Data to process below:

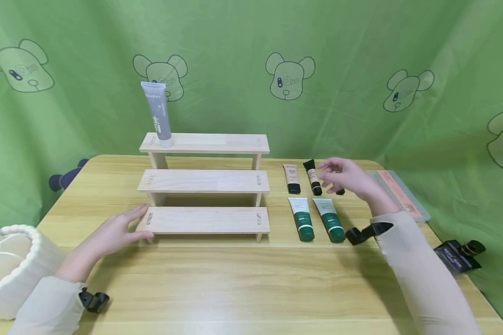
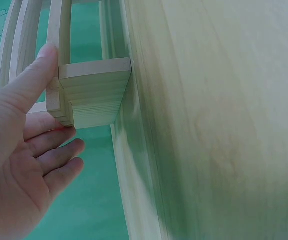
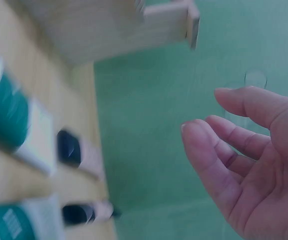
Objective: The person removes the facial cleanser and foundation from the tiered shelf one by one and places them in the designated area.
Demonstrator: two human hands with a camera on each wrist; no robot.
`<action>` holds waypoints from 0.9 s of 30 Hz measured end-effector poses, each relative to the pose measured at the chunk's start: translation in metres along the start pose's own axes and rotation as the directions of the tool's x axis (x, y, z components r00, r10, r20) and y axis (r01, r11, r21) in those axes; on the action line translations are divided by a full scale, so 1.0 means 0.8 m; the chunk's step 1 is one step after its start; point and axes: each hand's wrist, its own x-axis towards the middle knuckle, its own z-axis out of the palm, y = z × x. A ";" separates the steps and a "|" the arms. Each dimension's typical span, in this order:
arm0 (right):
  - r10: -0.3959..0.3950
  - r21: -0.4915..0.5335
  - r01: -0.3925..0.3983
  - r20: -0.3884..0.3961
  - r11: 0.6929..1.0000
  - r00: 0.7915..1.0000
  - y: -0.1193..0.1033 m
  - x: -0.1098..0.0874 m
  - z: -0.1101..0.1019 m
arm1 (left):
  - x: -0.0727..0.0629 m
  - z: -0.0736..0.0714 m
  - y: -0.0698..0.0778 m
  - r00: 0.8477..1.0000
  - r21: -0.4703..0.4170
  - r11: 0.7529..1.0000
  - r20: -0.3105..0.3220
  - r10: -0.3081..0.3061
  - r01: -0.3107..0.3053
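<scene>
A three-step wooden display shelf (image 1: 205, 219) stands on the table. My left hand (image 1: 113, 232) holds the left end of its lowest step; in the left wrist view the thumb (image 2: 39, 65) lies along one edge of the board (image 2: 54, 95) and the index finger touches the other side. On the top step a grey-blue tube (image 1: 158, 114) stands upright on its cap. My right hand (image 1: 345, 177), loosely bent with nothing in it, hovers beside a slim black-and-beige tube (image 1: 313, 177). Below the hand, the dark end of another item (image 1: 340, 191) peeks out, mostly hidden.
A beige BB tube (image 1: 292, 179) and two green-and-white tubes (image 1: 303, 221) lie right of the shelf. Further right are a flat clear case (image 1: 402, 195) and a dark bottle (image 1: 454, 256). A white ruffled basket (image 1: 33, 274) stands at the left, and a green curtain (image 1: 234, 93) hangs behind.
</scene>
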 end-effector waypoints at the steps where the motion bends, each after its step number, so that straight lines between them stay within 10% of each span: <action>1: -0.014 -0.011 0.014 -0.005 1.000 1.000 -0.010 0.004 0.003 | 0.000 0.000 0.000 1.000 0.001 1.000 0.000 0.000 0.000; 13: -0.157 -0.009 0.158 0.028 0.987 0.987 -0.113 0.053 0.055 | 0.000 -0.001 0.000 1.000 -0.002 1.000 0.002 -0.002 0.002; 27: -0.280 0.064 0.277 0.057 0.959 0.958 -0.165 0.120 0.129 | 0.000 0.000 -0.001 1.000 0.011 1.000 -0.002 -0.003 0.003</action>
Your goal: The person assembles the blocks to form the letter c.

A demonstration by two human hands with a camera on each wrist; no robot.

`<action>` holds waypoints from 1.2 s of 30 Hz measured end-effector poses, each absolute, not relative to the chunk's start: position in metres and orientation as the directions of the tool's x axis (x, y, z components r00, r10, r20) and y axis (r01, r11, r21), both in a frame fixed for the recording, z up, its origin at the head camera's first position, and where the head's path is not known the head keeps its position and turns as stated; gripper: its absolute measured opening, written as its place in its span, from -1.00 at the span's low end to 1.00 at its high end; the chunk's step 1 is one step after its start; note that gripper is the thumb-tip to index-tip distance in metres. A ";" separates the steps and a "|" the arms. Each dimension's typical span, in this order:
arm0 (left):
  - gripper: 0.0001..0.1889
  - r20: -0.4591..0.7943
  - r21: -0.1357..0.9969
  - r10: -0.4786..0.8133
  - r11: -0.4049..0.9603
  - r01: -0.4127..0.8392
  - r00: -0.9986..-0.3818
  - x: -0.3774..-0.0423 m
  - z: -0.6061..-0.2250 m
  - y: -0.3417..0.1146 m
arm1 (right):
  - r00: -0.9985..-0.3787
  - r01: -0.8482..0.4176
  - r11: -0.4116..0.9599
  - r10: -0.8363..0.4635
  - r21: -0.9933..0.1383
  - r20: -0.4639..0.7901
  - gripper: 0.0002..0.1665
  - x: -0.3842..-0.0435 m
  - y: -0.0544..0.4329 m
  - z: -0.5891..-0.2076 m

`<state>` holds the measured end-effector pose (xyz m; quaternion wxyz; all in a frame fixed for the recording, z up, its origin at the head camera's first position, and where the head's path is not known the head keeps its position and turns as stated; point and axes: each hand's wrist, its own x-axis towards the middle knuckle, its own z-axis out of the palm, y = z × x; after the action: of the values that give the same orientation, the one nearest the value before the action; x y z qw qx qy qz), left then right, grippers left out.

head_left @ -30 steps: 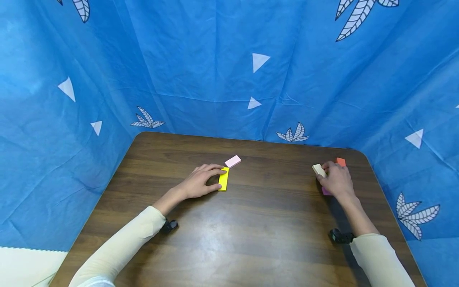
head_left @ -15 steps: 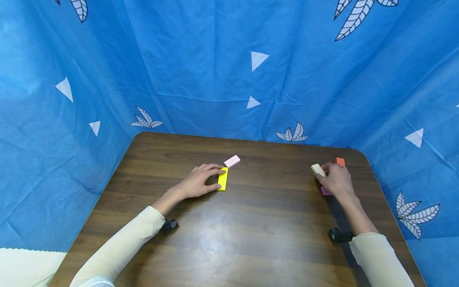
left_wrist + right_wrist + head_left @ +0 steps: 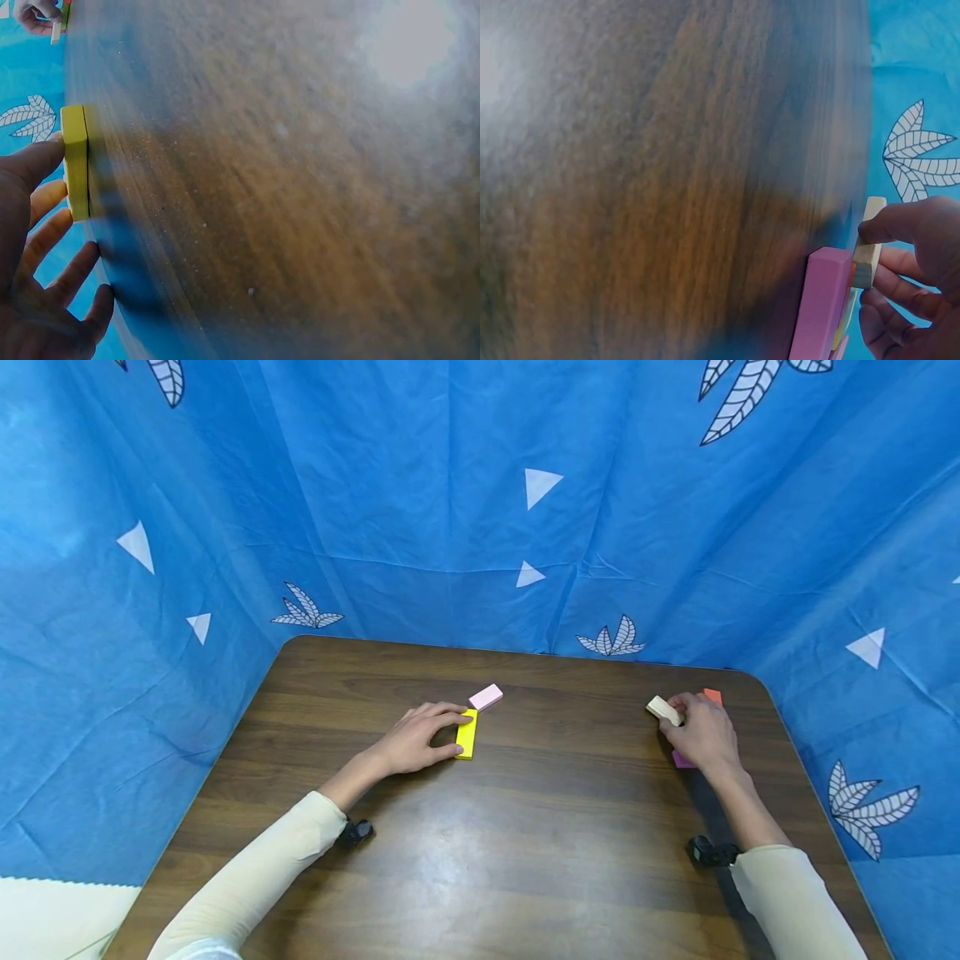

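Note:
On the brown table, a flat yellow block (image 3: 466, 735) lies between the thumb and fingers of my left hand (image 3: 420, 739), which hold it by its two ends. Seen from the left wrist, the thumb presses the near face of the yellow block (image 3: 76, 161) while other fingers spread behind and below it. At the right, my right hand (image 3: 701, 732) pinches a cream block (image 3: 663, 710) between thumb and fingers. A purple block (image 3: 682, 760) shows partly under that hand; in the right wrist view the purple block (image 3: 822, 300) stands right beside the cream block (image 3: 867, 259).
A pale pink block (image 3: 486, 697) lies just beyond the yellow one. Past the right hand, an orange-red block (image 3: 712, 696) is partly covered by the fingers. Blue patterned cloth (image 3: 420, 510) hangs behind the table (image 3: 555, 827) and along its sides.
The cream block in my right hand has turned to lie more sideways and shifted slightly left and away. The left hand and yellow block stay in place.

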<state>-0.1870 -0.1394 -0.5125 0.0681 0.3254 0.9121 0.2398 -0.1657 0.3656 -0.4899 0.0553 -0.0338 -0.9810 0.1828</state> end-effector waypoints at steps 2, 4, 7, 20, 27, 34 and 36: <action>-0.39 0.033 0.481 0.626 0.673 0.561 -0.779 -0.187 -0.512 -0.139 | -0.991 0.032 0.930 0.076 -0.366 0.107 -0.55 -0.166 0.365 -0.490; -0.39 0.027 0.481 0.625 0.676 0.558 -0.780 -0.187 -0.512 -0.140 | -0.992 0.020 0.930 0.065 -0.367 0.111 -0.57 -0.167 0.364 -0.490; -0.40 0.015 0.483 0.623 0.680 0.552 -0.782 -0.186 -0.512 -0.140 | -0.993 0.010 0.930 0.054 -0.368 0.109 -0.59 -0.167 0.362 -0.490; -0.40 0.023 0.482 0.621 0.680 0.553 -0.783 -0.186 -0.513 -0.140 | -0.997 -0.016 0.914 0.013 -0.405 0.070 -0.57 -0.177 0.344 -0.494; -0.40 0.015 0.507 0.619 0.673 0.539 -0.785 -0.186 -0.512 -0.141 | -0.999 -0.049 0.884 -0.033 -0.464 0.044 -0.55 -0.186 0.331 -0.497; -0.40 0.014 0.502 0.619 0.675 0.540 -0.785 -0.186 -0.514 -0.141 | -0.995 -0.093 0.876 -0.070 -0.474 0.066 -0.56 -0.192 0.321 -0.500; -0.40 0.013 0.501 0.618 0.677 0.540 -0.786 -0.186 -0.514 -0.142 | -0.994 -0.103 0.874 -0.077 -0.474 0.073 -0.56 -0.192 0.318 -0.500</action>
<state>-0.1858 -0.1415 -0.5144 0.0788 0.3172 0.9122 0.2470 -0.1923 0.3178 -0.5002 0.0261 0.0464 -0.9678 0.2462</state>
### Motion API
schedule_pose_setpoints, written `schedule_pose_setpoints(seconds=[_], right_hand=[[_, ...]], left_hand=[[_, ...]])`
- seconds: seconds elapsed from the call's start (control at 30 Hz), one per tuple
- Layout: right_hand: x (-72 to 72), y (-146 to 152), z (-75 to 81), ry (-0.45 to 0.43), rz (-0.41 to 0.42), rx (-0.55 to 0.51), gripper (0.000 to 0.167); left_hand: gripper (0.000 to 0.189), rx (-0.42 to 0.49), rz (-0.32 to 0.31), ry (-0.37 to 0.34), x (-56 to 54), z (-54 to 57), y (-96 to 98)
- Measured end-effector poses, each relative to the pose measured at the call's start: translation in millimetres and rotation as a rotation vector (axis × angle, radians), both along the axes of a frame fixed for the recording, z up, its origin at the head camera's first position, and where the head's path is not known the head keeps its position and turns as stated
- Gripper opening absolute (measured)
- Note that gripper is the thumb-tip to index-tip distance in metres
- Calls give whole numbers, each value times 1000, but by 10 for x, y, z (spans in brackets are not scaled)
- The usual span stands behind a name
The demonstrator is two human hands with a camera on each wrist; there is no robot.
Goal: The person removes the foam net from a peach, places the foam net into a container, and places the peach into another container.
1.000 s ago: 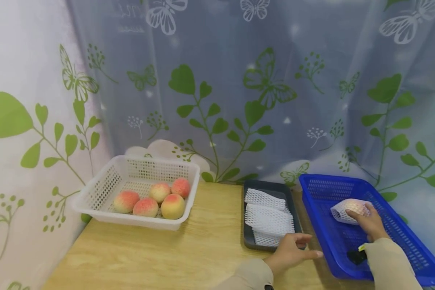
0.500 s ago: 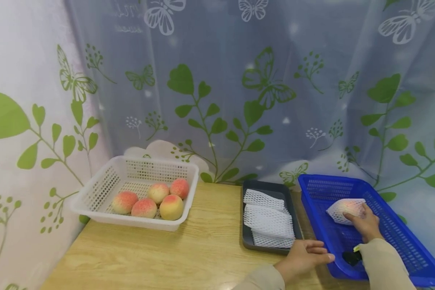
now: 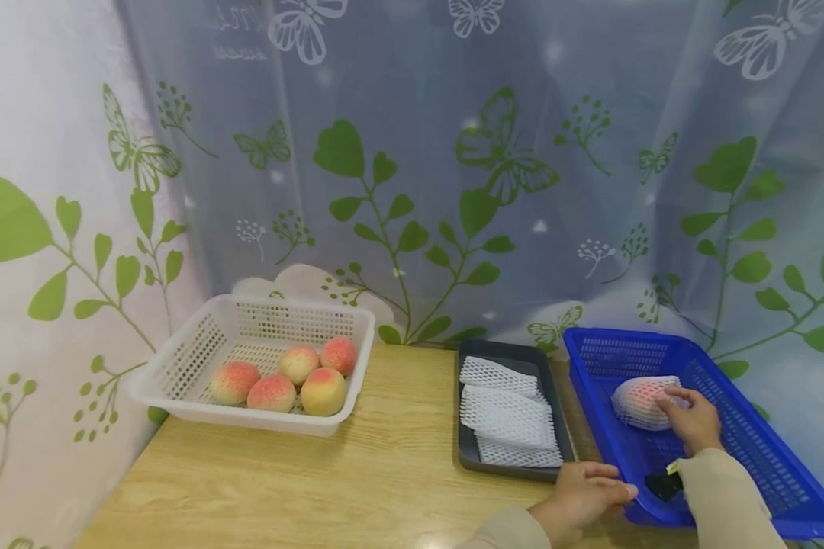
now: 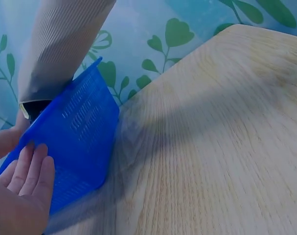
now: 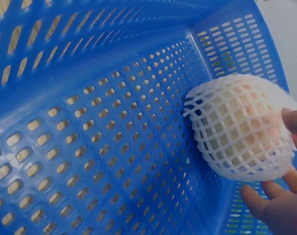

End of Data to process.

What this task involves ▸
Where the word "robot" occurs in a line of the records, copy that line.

Task solution ▸
Demonstrator: two human hands with a camera on each wrist; no robot.
A demonstration by two human hands with a camera on each wrist; no robot.
The demonstrator is two human hands with a camera on each wrist; there is no robot.

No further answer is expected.